XP Home is now scheduled to receive extended support until 2014 the same as
XP Pro. MS announced that change more than a year ago.

Well, I was referring to the sale of XP Home until April 2009 for the
ultra-low cost laptops. You'd almost think that if they continue to
sell it the developers would be locked into providing OEMs support at
least. There will some big hardware changes between now and then that
I would surmise would require some big system updates and not some
paultry patches or roll-ups to support them. One of them being USB
3.0. If memory servers me, USB2 was *officially* supported when SP2
rolled out.

- Thee Chicago Wolf
 
C

Colin Barnhorst

I don't see 600mb worth but I do expect one or more rollups before extended
support ends just like the final one a few years ago for W2k.
 
G

GHalleck

(e-mail address removed) wrote:

I wish microsoft would offer to SELL SP4 and get pre-orders. I would
have paid for an NT 4.0 SP7. Lots of people would pay to keep the new
fangled CPU and memory hogging sillyness away forver.

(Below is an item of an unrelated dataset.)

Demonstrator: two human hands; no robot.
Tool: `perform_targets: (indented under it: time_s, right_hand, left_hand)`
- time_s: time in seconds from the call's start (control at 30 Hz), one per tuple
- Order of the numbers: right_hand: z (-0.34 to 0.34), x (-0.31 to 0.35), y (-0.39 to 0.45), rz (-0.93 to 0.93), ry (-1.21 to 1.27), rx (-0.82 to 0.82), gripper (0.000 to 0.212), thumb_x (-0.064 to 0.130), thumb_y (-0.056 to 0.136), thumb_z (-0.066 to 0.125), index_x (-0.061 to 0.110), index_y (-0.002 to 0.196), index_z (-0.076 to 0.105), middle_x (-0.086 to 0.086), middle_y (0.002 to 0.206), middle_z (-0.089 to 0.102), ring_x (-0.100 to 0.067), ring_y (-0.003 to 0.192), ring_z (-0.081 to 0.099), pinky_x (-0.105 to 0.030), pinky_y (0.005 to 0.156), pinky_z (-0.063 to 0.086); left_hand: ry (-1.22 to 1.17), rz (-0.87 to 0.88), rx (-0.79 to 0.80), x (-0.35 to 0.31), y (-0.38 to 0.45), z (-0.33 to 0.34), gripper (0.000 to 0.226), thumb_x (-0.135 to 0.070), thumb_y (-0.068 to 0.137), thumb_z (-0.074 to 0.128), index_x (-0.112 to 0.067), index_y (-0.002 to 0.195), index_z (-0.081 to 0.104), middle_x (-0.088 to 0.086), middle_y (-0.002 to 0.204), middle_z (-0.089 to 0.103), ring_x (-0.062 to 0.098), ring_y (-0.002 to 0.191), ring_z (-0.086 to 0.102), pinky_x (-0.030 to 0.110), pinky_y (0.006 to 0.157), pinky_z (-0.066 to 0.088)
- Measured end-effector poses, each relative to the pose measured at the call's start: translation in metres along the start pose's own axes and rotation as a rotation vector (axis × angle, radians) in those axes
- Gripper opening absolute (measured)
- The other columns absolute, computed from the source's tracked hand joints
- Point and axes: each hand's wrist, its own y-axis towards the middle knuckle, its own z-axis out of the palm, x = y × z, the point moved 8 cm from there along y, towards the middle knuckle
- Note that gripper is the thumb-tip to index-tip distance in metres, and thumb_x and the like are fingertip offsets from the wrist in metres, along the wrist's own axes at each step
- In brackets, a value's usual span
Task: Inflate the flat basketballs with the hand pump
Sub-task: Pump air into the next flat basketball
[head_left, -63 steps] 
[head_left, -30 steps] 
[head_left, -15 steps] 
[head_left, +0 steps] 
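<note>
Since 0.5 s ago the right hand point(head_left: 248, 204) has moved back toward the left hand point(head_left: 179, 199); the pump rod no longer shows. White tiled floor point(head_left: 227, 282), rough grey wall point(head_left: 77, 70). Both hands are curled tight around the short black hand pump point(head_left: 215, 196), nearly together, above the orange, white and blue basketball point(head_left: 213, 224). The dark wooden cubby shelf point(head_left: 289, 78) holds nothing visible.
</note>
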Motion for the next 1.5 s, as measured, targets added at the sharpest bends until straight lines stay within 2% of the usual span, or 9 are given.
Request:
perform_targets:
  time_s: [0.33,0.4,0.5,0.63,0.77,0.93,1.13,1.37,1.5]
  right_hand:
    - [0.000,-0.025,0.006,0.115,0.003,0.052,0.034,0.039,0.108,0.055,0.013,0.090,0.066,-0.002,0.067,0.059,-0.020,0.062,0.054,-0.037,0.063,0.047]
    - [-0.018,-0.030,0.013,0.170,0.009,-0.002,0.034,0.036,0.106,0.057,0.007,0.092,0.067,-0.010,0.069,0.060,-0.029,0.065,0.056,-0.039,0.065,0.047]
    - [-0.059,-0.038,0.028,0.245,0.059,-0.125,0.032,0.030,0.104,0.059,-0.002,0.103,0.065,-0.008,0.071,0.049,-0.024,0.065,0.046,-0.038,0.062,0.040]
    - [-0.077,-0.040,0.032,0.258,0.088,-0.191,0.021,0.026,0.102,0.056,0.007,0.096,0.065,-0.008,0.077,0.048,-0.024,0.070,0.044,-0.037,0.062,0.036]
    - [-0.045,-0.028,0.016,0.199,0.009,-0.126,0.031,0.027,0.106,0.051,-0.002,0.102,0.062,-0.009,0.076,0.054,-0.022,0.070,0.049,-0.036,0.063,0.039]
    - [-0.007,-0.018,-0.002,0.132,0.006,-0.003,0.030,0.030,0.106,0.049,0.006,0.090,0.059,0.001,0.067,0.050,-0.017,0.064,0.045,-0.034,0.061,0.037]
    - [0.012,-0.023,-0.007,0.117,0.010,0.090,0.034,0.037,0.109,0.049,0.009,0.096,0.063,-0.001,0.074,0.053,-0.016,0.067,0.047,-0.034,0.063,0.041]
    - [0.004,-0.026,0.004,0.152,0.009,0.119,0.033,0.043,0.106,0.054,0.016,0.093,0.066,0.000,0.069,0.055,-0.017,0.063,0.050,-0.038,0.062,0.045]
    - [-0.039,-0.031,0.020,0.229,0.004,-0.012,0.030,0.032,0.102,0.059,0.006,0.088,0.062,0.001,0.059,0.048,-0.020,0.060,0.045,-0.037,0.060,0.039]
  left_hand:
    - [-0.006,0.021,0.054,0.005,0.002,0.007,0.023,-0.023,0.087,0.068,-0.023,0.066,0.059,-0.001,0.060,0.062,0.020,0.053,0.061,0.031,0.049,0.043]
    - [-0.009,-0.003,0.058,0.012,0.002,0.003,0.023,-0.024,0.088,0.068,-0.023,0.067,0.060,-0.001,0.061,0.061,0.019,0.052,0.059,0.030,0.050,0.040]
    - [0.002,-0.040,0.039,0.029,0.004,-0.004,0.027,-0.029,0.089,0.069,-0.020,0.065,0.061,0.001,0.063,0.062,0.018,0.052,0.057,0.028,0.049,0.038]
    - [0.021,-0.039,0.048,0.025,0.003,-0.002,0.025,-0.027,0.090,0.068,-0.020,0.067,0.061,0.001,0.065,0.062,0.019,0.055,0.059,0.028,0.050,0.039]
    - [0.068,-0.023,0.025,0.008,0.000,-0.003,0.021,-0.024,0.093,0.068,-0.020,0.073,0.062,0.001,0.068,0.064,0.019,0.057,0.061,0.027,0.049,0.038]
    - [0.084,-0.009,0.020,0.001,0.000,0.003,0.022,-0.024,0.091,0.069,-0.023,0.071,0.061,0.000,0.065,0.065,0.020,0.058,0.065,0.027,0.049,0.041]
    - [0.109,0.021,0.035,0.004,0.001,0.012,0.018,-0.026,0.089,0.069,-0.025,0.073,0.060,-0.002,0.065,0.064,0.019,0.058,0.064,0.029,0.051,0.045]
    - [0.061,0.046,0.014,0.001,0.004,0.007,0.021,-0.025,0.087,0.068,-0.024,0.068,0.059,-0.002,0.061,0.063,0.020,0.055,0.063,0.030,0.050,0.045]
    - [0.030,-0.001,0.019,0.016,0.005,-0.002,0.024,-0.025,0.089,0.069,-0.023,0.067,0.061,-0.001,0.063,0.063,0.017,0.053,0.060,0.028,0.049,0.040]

Some people consider Windows 2000 to be Windows NT4.0-SP7. And to carry
this further, Windows XP is either Windows NT4.0-SP8 or Windows 2000-SP5.
As for Vista, some would say that it is just a mistake, like Windows ME.
But there is consensus that the Windows NT lineage shall end with 32-bit
computing just like 16-bit computing did with the appearance of the 32-
bit Windows NT 4.0-Workstation.
 
T

Thee Chicago Wolf

I wish microsoft would offer to SELL SP4 and get pre-orders. I would
Some people consider Windows 2000 to be Windows NT4.0-SP7. And to carry
this further, Windows XP is either Windows NT4.0-SP8 or Windows 2000-SP5.
As for Vista, some would say that it is just a mistake, like Windows ME.
But there is consensus that the Windows NT lineage shall end with 32-bit
computing just like 16-bit computing did with the appearance of the 32-
bit Windows NT 4.0-Workstation.

Well, I wouldn't go so far as to make those OS analogies because the
technology each supported was mutually exclusive. Truth be told, even
when XP first came out, it had its share of niggles that people
complained about. Same with Vista. I kind of feel that SP1 for Vista
is what Vista gold probably should have been. By that token, SP2 for
Vista will stabilize it, SP3 will be the equivalent of what SP2 did
for XP: It will be properly baked. But if what some of these rumors
going around on the web have to say, Microsoft may wind up treating
Vista like a read-headed step-child and just put all efforts into
Windows 7. Time will out that theory or not. 32-bit is on its way out
maybe in the next 5-10 years because there are some applications that
may never go 64-bit but we are at the ceiling now. It worries me that
when it will be a requirement to have 8, 16, or 32GB of RAM (to run
Doom 9 or Crysis 6, ha!) the app developers will be dragged kicking
and screaming there because they don't want to let the 32-bit world
go. Who knows, maybe there will be some awesome backwards
compatibility to run, in the future, a 32-bit "legacy" mode. That will
be funny.

- Thee Chicago Wolf
 
C

Colin Barnhorst

Vista x64 and Windows Server 2008 x64 are both NT6. The NT "lineage"
certainly has not ended with anything 32bit. The bitness doesn't matter
anyway. The bitness has nothing to do with the NT level.